Only avx512 test cases are affected because X86 backend already looks for element 0 and the last element being 1. It replaces this with an unmasked load and blend. The all ones mask is a special case of that where the blend will be removed. That transform is only enabled on avx2 targets. I believe that's because a non-zero passthru on avx2 already requires a separate blend so its more profitable to handle mixed constant masks.
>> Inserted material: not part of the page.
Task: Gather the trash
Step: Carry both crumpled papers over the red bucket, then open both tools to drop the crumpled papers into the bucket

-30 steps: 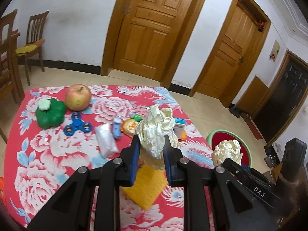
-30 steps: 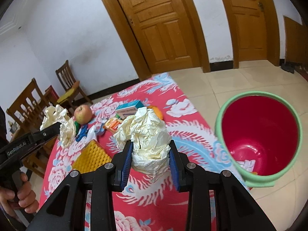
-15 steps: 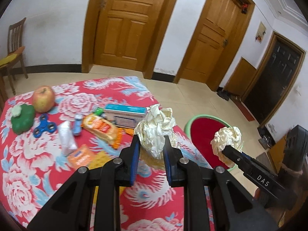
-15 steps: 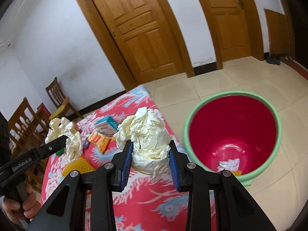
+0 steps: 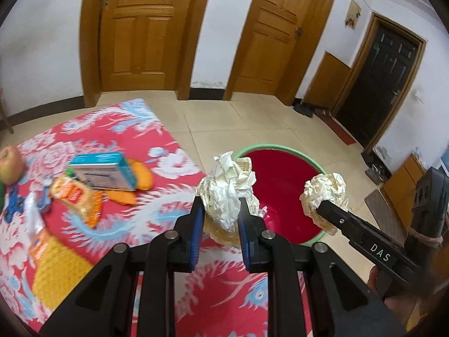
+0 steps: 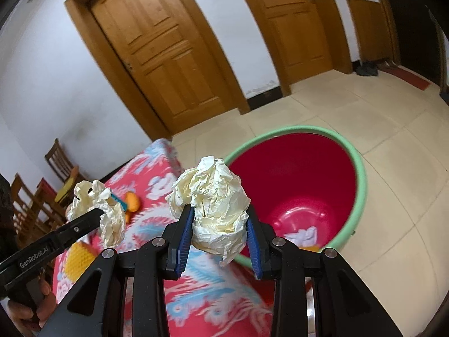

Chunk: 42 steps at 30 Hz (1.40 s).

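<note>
Two crumpled paper wads, light, soft, crushable: left tongs clamp one wad, right tongs the other wad, mid-body, beside the red bin.

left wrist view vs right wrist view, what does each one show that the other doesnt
Only the left wrist view shows the apple, the blue box, the snack packet and the dark door.

Only the right wrist view shows the wooden chairs and the white scraps at the bottom of the bucket.

Both show the flowered tablecloth, the red bucket with its green rim, and a crumpled paper ball in each gripper: the left gripper holds one paper ball, the right gripper the other paper ball.
</note>
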### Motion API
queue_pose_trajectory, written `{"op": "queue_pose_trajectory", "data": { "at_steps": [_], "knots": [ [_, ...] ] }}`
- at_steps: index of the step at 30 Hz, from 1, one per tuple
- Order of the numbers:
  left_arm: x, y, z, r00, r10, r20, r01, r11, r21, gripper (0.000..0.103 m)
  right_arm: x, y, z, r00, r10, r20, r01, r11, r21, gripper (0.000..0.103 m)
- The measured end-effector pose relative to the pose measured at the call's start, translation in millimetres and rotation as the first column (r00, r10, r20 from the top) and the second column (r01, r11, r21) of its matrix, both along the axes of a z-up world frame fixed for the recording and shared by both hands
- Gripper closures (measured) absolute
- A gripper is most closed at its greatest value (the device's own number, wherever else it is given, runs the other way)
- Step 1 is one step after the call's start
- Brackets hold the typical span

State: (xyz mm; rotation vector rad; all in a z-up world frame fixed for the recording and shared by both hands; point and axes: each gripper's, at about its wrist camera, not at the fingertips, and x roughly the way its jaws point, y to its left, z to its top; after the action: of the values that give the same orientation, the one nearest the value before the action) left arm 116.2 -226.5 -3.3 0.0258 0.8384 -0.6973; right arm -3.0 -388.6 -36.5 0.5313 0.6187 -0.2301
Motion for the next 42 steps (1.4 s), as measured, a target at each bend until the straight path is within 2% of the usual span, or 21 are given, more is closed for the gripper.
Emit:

This patch adds a dedicated all ones handling to the target independent DAG combiner. I've skipped extending, expanding, and index loads for now. X86 doesn't use index so I don't know much about it. Extending made me nervous because I wasn't sure I could trust the memory VT had the right element count due to some weirdness in vector splitting. For expanding I wasn't sure if we needed different undef handling.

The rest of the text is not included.